Global food system fragility exposed: Middle East conflict, climate shocks, and Caribbean vulnerability reveal systemic dependency on fossil-fueled agri-exports
Original framing: “Shockwaves of Middle East war reach Caribbean as food prices soar” — UN News
The original framing omits the historical dismantling of Caribbean food sovereignty through structural adjustment programs, the role of fossil fuel subsidies in industrial agriculture, indigenous agroecological practices that historically buffered climate shocks, and the disproportionate impact on small-scale farmers and Afro-descendant communities. It also ignores the geopolitical dimensions of grain trade monopolies and the complicity of Caribbean elites in maintaining export-oriented models. Historical parallels to the 1970s oil crisis and 1980s debt crises are absent, as are the voices of Caribbean peasant movements like the Caribbean Farmers Network (CaFAN).
High structural omission detected in mainstream coverage.
The narrative is produced by UN agencies and Western-centric media outlets, framing the crisis as a geopolitical externality rather than a consequence of global economic governance. This framing serves the interests of agrochemical corporations and export-oriented elites by naturalizing dependency on fossil-fueled supply chains. It obscures the role of IMF/World Bank structural adjustment policies in the 1980s-90s that dismantled Caribbean food systems, and the ongoing power of multinational grain traders like Cargill and ADM in dictating price mechanisms.

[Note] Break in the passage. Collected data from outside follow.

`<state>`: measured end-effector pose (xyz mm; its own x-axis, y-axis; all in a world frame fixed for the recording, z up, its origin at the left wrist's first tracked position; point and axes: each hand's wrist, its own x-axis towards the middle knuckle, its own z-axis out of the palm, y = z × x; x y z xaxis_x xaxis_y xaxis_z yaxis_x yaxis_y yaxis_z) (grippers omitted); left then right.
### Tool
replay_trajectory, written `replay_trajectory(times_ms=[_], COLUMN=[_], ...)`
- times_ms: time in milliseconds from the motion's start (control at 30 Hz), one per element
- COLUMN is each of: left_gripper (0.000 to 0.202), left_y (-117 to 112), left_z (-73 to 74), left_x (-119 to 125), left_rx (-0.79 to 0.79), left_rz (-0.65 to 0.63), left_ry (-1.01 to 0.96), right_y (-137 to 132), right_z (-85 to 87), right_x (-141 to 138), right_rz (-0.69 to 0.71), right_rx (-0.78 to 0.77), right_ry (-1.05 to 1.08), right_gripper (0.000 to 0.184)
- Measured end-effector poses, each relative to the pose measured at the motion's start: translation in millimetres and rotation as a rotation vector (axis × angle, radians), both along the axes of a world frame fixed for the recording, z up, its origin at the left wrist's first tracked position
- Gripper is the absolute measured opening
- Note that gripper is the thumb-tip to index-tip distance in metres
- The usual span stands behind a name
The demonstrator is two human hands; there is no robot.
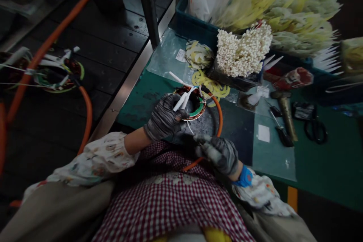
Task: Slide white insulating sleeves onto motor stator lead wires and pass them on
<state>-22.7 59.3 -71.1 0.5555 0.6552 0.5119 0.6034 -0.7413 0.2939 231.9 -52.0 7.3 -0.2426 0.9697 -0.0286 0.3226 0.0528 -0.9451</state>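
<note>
Both hands wear dark grey gloves. My left hand [166, 118] is closed around the near rim of a round motor stator [195, 103] with copper windings, a green band and white sleeved leads sticking up. My right hand [219, 153] is closed near the table's front edge; a thin white thread runs from it up toward the stator, and motion blurs the fingers. An orange hose [219, 119] curves around the stator's right side.
Behind the stator stand a bundle of white-tipped sticks [244, 49], yellow paper strips [208, 83] and a blue bin [193, 26] with pale slips. A hammer [286, 111], scissors [313, 124] and a small tool lie at right on the green table [326, 159]. Another stator [59, 73] sits at left.
</note>
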Motion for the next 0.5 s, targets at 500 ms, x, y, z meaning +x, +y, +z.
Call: replay_trajectory(times_ms=[500], left_gripper=[0.025], left_y=[9], left_z=[-4.5], left_x=[8], left_rx=[-0.079], left_rz=[0.012], left_ry=[-0.065], right_y=[95], right_z=[1.6], right_x=[-13], right_rz=[-0.009], right_rx=[0.186], right_ry=[-0.664], right_gripper=[0.037])
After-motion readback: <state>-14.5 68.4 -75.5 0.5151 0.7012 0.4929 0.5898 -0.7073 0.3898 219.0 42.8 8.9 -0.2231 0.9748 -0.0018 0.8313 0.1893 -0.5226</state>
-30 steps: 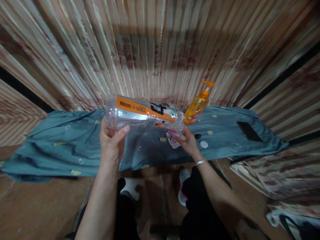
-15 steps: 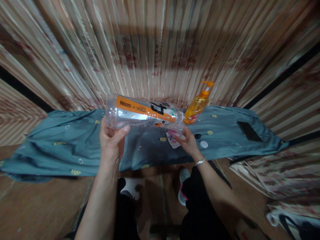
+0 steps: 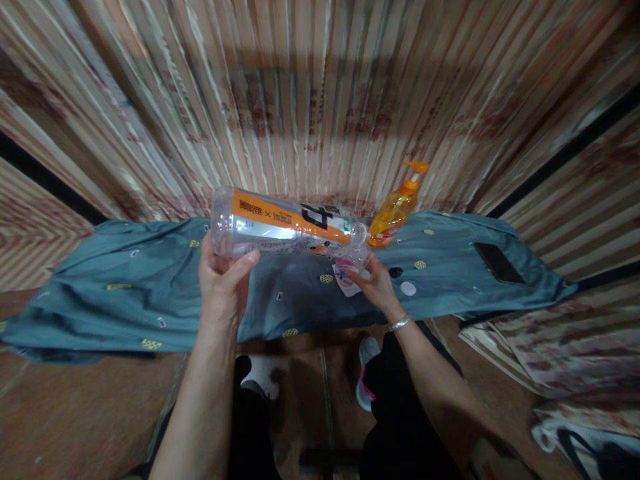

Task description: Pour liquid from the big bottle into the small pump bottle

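Over the middle of the cloth-covered tabletop (image 3: pixel 445 263), a clear bottle (image 3: pixel 287 230) lay held on its side, base to the left and neck to the right. The left grip (image 3: pixel 225 277) was closed round the base end, thumb along the near side. The right grip (image 3: pixel 376 283) pinched clear plastic (image 3: pixel 357 257) at the neck end; whether that belonged to the bottle or was a separate piece, I could not tell. The bottle's label (image 3: pixel 293 217) had an orange band and a silver one, a large black character, a small green mark, and a row of smaller characters broken by an ×, mostly too blurred to read. Just past the neck stood a pump bottle (image 3: pixel 394 217) of orange liquid, its red and white print illegible. Beneath the right grip lay a pink and white packet (image 3: pixel 345 283), and near it a small black thing (image 3: pixel 396 273) and a white disc (image 3: pixel 408 289). Well to the right was a dark phone (image 3: pixel 499 263). The curtain (image 3: pixel 300 127) behind bore dark red prints, unreadable
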Demonstrator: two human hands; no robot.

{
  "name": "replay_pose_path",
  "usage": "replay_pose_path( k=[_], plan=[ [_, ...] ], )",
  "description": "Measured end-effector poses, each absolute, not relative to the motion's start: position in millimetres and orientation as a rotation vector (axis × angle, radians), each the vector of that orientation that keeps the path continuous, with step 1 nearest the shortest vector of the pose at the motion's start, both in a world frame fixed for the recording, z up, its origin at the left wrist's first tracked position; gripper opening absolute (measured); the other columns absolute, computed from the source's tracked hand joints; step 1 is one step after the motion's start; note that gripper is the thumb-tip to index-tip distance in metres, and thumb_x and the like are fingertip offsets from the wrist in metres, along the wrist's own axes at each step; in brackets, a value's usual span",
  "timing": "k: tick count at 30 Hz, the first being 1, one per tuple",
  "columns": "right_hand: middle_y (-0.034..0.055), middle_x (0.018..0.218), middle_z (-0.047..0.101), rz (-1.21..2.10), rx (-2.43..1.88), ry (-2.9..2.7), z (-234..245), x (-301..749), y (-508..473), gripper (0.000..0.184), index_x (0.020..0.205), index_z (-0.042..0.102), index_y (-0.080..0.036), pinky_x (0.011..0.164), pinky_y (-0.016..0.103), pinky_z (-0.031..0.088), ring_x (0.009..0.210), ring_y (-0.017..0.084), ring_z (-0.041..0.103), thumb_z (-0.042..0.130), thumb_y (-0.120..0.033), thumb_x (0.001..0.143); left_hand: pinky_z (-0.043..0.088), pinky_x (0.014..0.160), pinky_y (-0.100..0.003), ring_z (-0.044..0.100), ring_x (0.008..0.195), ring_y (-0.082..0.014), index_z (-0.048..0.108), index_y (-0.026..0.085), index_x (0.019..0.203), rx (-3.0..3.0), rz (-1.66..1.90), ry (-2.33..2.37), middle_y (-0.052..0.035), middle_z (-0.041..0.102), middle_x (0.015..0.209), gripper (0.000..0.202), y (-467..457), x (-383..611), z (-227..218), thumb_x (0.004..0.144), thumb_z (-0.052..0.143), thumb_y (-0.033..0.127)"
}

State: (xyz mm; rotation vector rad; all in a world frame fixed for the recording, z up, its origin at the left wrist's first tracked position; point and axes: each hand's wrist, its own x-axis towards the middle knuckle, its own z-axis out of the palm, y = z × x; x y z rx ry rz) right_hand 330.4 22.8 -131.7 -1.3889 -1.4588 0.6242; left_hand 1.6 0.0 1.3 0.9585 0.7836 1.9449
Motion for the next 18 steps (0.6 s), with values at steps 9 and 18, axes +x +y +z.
replay_pose_path(
  k=[9,18],
  plan=[
    [0.0102,0.123,0.098,0.631,-1.396,-1.471,-130.8,331.2,22.4,0.051,0.131,0.079,-0.032,0.107,0.057,0.075,0.12,0.043,0.092,0.1,-0.05,0.089,0.072,0.118,-0.052,0.086,0.113,-0.0298,0.095,0.036,0.109,0.976,1.947,0.785,-0.001,0.093,0.116,0.069,0.6,1.6,-0.5,0.051,0.131,0.048],
    [0.0098,0.125,0.097,0.645,-1.379,-1.448,-136.2,329.6,24.7,0.058,0.139,0.078,-0.032,0.117,0.062,0.073,0.127,0.044,0.091,0.099,-0.051,0.088,0.07,0.122,-0.054,0.086,0.113,-0.0292,0.093,0.035,0.11,0.976,1.909,0.805,0.0003,0.092,0.115,0.068,-2.1,-0.9,1.8,0.054,0.131,0.046]
  ],
)
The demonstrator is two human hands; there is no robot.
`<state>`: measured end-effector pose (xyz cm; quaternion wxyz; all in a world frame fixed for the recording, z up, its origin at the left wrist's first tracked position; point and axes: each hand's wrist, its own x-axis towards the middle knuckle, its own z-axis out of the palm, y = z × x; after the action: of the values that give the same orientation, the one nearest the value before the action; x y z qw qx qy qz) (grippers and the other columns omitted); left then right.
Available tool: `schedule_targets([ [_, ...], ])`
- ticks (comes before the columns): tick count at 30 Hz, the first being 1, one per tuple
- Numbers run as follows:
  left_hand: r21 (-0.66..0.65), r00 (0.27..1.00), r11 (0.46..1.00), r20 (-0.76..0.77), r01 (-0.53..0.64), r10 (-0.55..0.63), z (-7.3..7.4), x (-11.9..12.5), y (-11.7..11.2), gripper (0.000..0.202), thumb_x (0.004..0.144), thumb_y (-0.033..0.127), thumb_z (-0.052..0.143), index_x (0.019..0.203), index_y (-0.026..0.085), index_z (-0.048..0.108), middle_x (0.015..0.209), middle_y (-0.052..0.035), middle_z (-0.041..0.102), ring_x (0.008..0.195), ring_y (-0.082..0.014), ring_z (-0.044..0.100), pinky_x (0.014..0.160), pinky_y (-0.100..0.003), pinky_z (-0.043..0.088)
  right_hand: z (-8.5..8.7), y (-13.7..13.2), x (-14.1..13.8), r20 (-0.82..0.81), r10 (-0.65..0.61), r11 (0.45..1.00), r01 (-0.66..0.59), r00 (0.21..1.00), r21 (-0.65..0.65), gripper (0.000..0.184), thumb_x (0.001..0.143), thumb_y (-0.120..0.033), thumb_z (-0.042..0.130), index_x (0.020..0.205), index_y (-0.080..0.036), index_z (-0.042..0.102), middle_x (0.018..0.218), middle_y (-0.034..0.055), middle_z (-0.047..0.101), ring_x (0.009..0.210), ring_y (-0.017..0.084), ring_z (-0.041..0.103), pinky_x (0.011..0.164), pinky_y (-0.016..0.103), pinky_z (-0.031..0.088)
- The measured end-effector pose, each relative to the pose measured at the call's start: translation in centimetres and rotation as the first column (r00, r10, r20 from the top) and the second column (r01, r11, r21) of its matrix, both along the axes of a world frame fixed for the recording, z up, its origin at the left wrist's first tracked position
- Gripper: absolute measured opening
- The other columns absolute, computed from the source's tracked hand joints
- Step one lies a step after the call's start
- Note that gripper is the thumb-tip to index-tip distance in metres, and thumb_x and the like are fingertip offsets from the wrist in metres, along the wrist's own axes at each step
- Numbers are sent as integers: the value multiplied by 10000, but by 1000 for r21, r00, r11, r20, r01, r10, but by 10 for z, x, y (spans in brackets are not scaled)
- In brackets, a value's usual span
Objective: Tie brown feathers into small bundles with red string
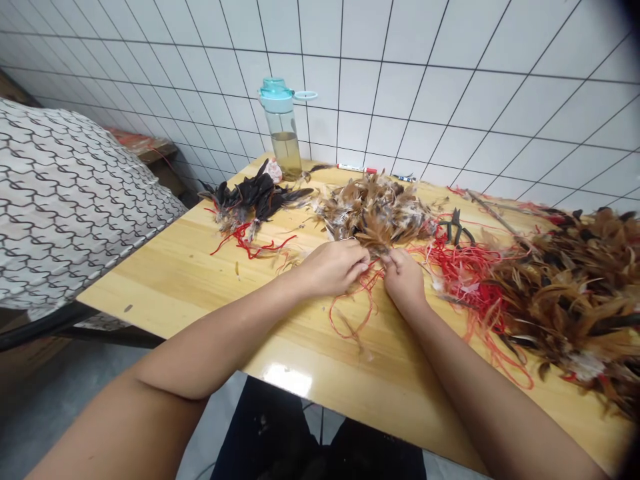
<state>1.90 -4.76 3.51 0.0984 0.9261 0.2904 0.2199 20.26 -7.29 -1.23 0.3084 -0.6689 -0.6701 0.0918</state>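
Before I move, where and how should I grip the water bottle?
Probably grasp the bottle around its straight sides, below the lid, coming from the near right. It stands upright, with black feathers at its near left and the tiled wall behind.

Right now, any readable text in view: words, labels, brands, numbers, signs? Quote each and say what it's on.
None can be read.
White marker with a red cap: marks on the barrel, too small and blurred to read.
Pen to its right: too small to tell whether it has lettering.
Water bottle: no lettering I can make out.
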Motion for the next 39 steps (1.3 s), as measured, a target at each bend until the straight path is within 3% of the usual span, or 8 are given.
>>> schedule_targets([
  [4, 188, 999, 982, -20, 32, -29, 5, 1, -6, 266, 944, 224, 370, 818, 150, 592, 798, -57, 598, 738, -145, 533, 677, -266, 409, 11, -10, -8, 389, 37, 994, 5, 920, -106, 255, 851, -134, 392, 863, -212, 635, 925, 60, 624, 686, 162, 517, 537, 295, 246],
  [9, 345, 996, 935, -46, 83, -72, 4, -1, 1, 273, 944, 204, 378, 810, 160, 611, 795, -58, 600, 766, -153, 508, 702, -279, 382, 16, -16, -15, 594, 194, 981, -153, 781, -119, 270, 869, -113, 387, 847, -188, 645, 845, 76, 628, 670, 163, 524, 550, 318, 221],
  [14, 194, 987, 973, 81, 122, -140, 4, -9, 16, 246, 923, 188, 402, 839, 159, 632, 835, -65, 638, 818, -154, 534, 757, -271, 411, 15, -24, -22, 579, 325, 932, -358, 748, -61, 292, 877, -108, 367, 881, -180, 650, 827, 80, 644, 707, 171, 527, 588, 317, 253],
  [21, -214, 953, 960, 279, 183, -119, -8, -14, 34, 162, 846, 277, 569, 783, 144, 637, 824, -62, 666, 787, -147, 598, 743, -258, 453, 11, -24, -25, -19, 336, 940, -334, 942, 66, 257, 881, -213, 352, 658, -214, 480, 729, 43, 563, 702, 170, 507, 619, 277, 346],
  [25, -257, 952, 952, 295, 164, -85, -18, -2, 29, 82, 812, 204, 581, 802, 150, 642, 863, -64, 689, 813, -155, 617, 756, -265, 466, 1, -17, -22, -506, 222, 972, -233, 833, 43, 325, 912, -398, 361, 639, -231, 415, 563, -23, 431, 544, 145, 419, 565, 275, 343],
  [28, -255, 972, 961, 232, 107, -46, -19, 7, 19, 105, 820, 158, 543, 756, 157, 625, 750, -17, 664, 719, -126, 591, 716, -245, 448, -6, -13, -18, -642, 90, 994, -112, 761, 6, 333, 906, -438, 384, 644, -233, 405, 536, -44, 397, 511, 134, 373, 539, 266, 324],
  [34, -34, 975, 996, 209, 81, -72, -15, 13, 1, 146, 855, 147, 469, 773, 159, 589, 778, -34, 640, 757, -139, 570, 732, -257, 430, 1, -11, -12, -89, 58, 994, -50, 994, 93, 239, 875, -215, 358, 661, -217, 464, 711, 28, 534, 689, 168, 488, 583, 274, 302],
  [39, 286, 999, 958, 38, 15, -27, -15, 12, -3, 178, 832, 102, 430, 743, 159, 573, 747, -65, 594, 725, -166, 510, 669, -291, 394, 16, -17, -13, 477, 68, 998, -58, 876, -34, 236, 867, -126, 390, 808, -207, 604, 833, 46, 606, 607, 134, 475, 517, 307, 185],
])
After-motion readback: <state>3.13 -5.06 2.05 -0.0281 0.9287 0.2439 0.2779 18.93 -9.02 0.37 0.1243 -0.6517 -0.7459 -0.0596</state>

Small-scale farmers, particularly women and Afro-descendant communities, bear the brunt of food price volatility but are systematically excluded from policy forums like the UN Food Systems Summit. Indigenous Garifuna farmers in Belize and Maya communities in Belize/Guatemala face land grabs for palm oil plantations, yet their resistance is framed as 'illegal' rather than as legitimate food sovereignty struggles. The Caribbean Farmers Network (CaFAN) has documented how structural adjustment policies in the 1990s displaced 1.2 million smallholders, a demographic shift rarely acknowledged in mainstream narratives.
The Caribbean food crisis is not a distant ripple effect of Middle East conflict but the predictable collapse of a food system designed by colonialism, neoliberalism, and fossil capitalism.